** TO DO **
Reply with one number only: the count of lines below that contain the word "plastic".

** MATERIAL SHOWN **
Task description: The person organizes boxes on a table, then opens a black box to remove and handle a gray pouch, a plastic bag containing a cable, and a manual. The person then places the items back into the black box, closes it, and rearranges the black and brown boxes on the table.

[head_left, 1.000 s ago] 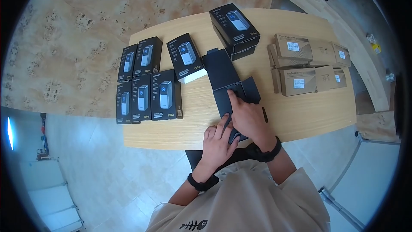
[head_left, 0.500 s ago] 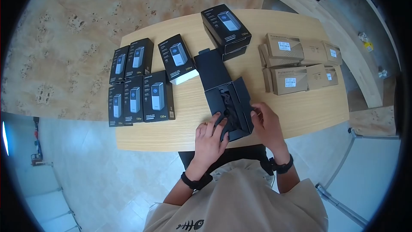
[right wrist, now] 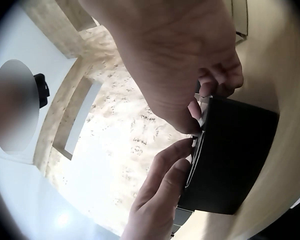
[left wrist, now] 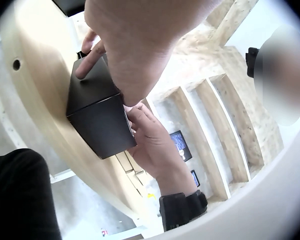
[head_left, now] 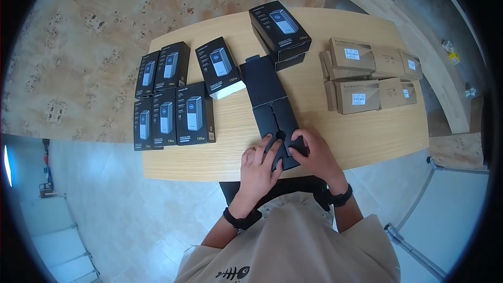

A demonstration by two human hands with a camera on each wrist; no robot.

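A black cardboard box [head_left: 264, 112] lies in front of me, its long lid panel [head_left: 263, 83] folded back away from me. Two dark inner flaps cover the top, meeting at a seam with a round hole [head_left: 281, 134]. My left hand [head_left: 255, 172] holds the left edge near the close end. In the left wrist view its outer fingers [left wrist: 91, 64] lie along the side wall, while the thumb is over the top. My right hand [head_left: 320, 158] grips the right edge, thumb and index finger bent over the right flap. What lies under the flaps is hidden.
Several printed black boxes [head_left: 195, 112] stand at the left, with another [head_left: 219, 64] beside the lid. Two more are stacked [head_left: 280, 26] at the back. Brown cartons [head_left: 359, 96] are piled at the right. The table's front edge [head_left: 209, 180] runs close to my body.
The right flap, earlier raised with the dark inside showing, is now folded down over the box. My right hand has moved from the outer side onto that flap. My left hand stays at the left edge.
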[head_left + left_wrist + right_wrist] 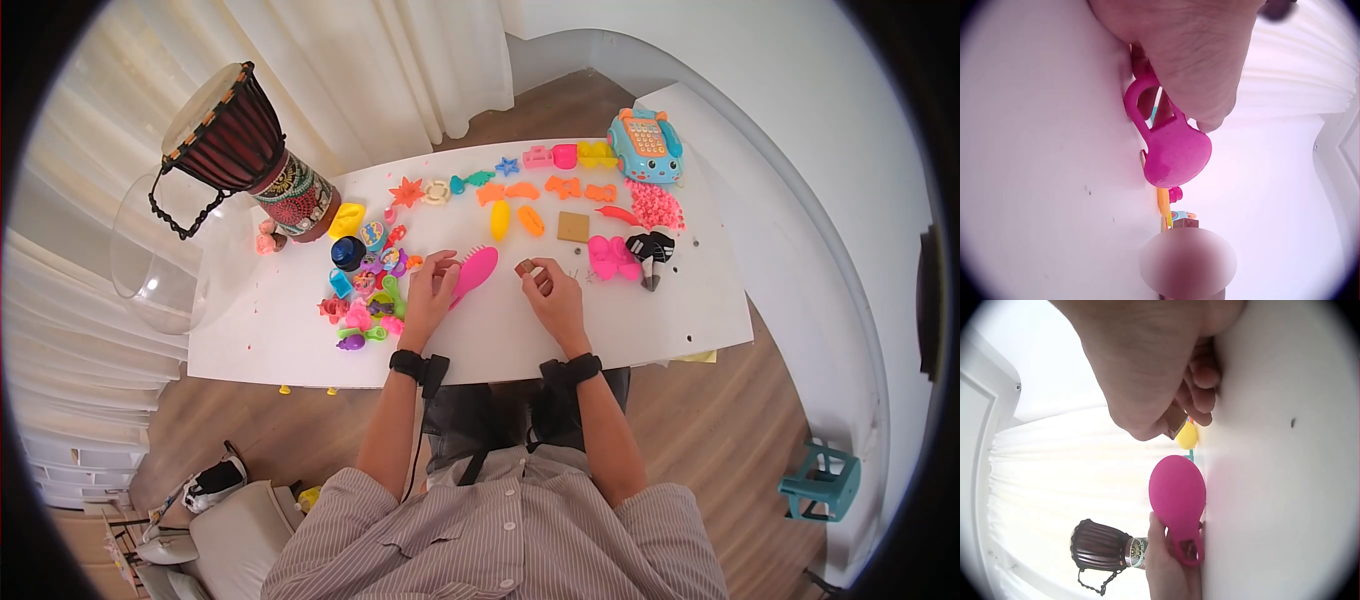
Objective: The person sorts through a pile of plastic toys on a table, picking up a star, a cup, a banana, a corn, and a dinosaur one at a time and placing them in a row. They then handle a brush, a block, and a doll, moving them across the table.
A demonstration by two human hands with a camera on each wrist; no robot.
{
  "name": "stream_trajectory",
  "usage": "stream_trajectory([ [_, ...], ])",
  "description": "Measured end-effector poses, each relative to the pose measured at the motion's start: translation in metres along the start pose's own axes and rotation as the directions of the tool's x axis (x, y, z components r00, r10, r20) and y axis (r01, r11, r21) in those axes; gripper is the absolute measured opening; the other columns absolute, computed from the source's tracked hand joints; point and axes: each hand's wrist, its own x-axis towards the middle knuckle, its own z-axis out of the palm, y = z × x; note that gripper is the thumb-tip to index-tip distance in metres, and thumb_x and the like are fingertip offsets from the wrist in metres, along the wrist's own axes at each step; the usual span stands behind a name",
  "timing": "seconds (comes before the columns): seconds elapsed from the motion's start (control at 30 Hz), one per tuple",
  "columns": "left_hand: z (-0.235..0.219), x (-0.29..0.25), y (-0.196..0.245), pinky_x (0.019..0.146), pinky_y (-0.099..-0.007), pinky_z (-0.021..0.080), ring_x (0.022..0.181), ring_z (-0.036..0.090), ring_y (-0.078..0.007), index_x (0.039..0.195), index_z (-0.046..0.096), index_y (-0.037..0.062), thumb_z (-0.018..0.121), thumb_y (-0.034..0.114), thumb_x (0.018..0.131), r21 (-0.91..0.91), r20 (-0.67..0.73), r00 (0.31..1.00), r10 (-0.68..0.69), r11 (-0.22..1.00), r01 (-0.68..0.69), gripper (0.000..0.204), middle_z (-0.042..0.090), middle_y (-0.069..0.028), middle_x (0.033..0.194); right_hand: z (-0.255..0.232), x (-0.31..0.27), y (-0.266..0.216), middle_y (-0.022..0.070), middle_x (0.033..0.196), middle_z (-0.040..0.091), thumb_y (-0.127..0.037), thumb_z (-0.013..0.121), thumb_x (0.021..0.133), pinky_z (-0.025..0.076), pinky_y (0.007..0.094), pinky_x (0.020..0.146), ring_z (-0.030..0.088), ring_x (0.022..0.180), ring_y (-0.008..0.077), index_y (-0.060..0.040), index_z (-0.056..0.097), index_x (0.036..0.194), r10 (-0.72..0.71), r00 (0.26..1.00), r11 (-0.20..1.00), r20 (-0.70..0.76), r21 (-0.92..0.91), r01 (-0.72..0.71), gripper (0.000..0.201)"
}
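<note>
A bright pink hairbrush (476, 270) stands on its edge, back turned toward the right hand, with bristles showing on its upper left side. My left hand (432, 292) grips it near the looped handle (1190, 550), thumb along its side in the right wrist view; some fingers are hidden behind it. Across from it, my right hand (556, 300) pinches a small brown block (525, 267) between thumb and fingers, low over the white table (480, 350). In the left wrist view the block (1187, 222) shows beyond the brush.
Toy fruits, a yellow piece (500, 220) and an orange one (530, 221), lie ahead. Colourful toys (365, 290) crowd the left side beside a drum (270, 160). A tan square (573, 227), pink molds (613, 258) and a toy phone (645, 145) are at right.
</note>
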Motion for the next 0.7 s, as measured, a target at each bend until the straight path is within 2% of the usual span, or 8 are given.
stream_trajectory([
  [0.1,0.0,0.001,-0.002,0.079,-0.0307,0.057,0.088,0.071,-0.0175,0.13,0.066,0.0026,0.068,0.016,0.102,-0.034,0.008,1.0,-0.009,0.999,0.009,0.031,0.077,-0.0127,0.106,0.0,0.0,0.0,0.0061,0.074,0.071,-0.019,0.076,0.091,0.055,0.0335,0.061,0.068,0.061,0.0193,-0.0072,0.07,0.116,-0.006,1.0,1.0,0.0,-0.003,0.006,0.028],
  [0.2,0.0,0.001,0.001,0.085,-0.0327,0.055,0.088,0.071,-0.0168,0.13,0.067,0.0041,0.075,0.017,0.097,-0.002,0.026,0.999,-0.02,1.0,0.02,0.036,0.077,-0.0095,0.107,0.001,0.0,0.003,0.0055,0.073,0.071,-0.017,0.077,0.09,0.054,0.0335,0.061,0.068,0.061,0.0189,-0.0081,0.069,0.116,-0.014,1.0,1.0,-0.001,-0.004,0.014,0.028],
  [0.27,-0.001,0.002,-0.004,0.094,-0.035,0.05,0.087,0.071,-0.0166,0.127,0.069,0.0063,0.081,0.017,0.091,0.176,0.067,0.998,0.018,0.984,-0.03,0.04,0.077,-0.0065,0.107,0.002,0.0,0.004,0.0052,0.073,0.071,-0.017,0.077,0.09,0.054,0.0335,0.061,0.068,0.06,0.0187,-0.0086,0.069,0.116,-0.019,1.0,1.0,-0.003,-0.008,0.019,0.029],
  [0.3,-0.001,0.001,-0.007,0.094,-0.035,0.05,0.087,0.071,-0.0166,0.127,0.069,0.0063,0.081,0.017,0.091,0.176,0.067,0.998,0.018,0.984,-0.03,0.04,0.077,-0.0065,0.107,0.002,0.0,0.004,0.0052,0.073,0.071,-0.017,0.077,0.09,0.054,0.0334,0.061,0.068,0.06,0.0187,-0.0089,0.069,0.117,-0.021,1.0,1.0,-0.004,-0.01,0.021,0.029],
  [0.4,-0.001,0.0,-0.003,0.101,-0.0355,0.045,0.086,0.07,-0.0171,0.126,0.072,0.0099,0.084,0.017,0.087,0.162,0.096,0.995,-0.001,0.987,-0.014,0.042,0.075,-0.0043,0.115,0.001,-0.001,0.003,0.0051,0.073,0.071,-0.016,0.076,0.09,0.054,0.0335,0.061,0.068,0.06,0.019,-0.0094,0.069,0.117,-0.017,1.0,1.0,-0.005,-0.01,0.017,0.029],
  [0.47,-0.002,0.0,-0.005,0.103,-0.0367,0.045,0.092,0.069,-0.0188,0.126,0.074,0.0157,0.083,0.013,0.084,0.177,0.095,0.995,0.034,0.983,-0.05,0.043,0.068,-0.0038,0.129,0.001,-0.001,0.002,0.0051,0.073,0.071,-0.016,0.076,0.09,0.054,0.0338,0.061,0.068,0.06,0.0192,-0.0097,0.069,0.118,-0.012,1.0,1.0,-0.007,-0.006,0.012,0.029],
  [0.57,-0.004,0.0,-0.016,0.106,-0.039,0.044,0.102,0.067,-0.0215,0.128,0.076,0.0213,0.082,0.009,0.08,0.133,0.114,0.991,0.063,0.988,-0.078,0.05,0.06,-0.0036,0.141,0.001,0.0,0.002,0.0051,0.074,0.071,-0.016,0.075,0.09,0.054,0.0345,0.061,0.068,0.061,0.0197,-0.01,0.068,0.119,-0.011,1.0,1.0,-0.006,-0.015,0.011,0.031],
  [0.7,-0.004,-0.001,-0.015,0.108,-0.0404,0.043,0.109,0.065,-0.0237,0.128,0.076,0.0244,0.079,0.005,0.077,0.21,0.15,0.984,0.099,0.969,-0.13,0.055,0.057,-0.0043,0.145,0.001,0.0,0.002,0.0054,0.074,0.071,-0.016,0.075,0.09,0.054,0.0349,0.062,0.068,0.062,0.02,-0.0101,0.068,0.12,-0.002,1.0,1.0,-0.002,-0.014,0.002,0.031],
])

** EXPECTED OUTPUT **
2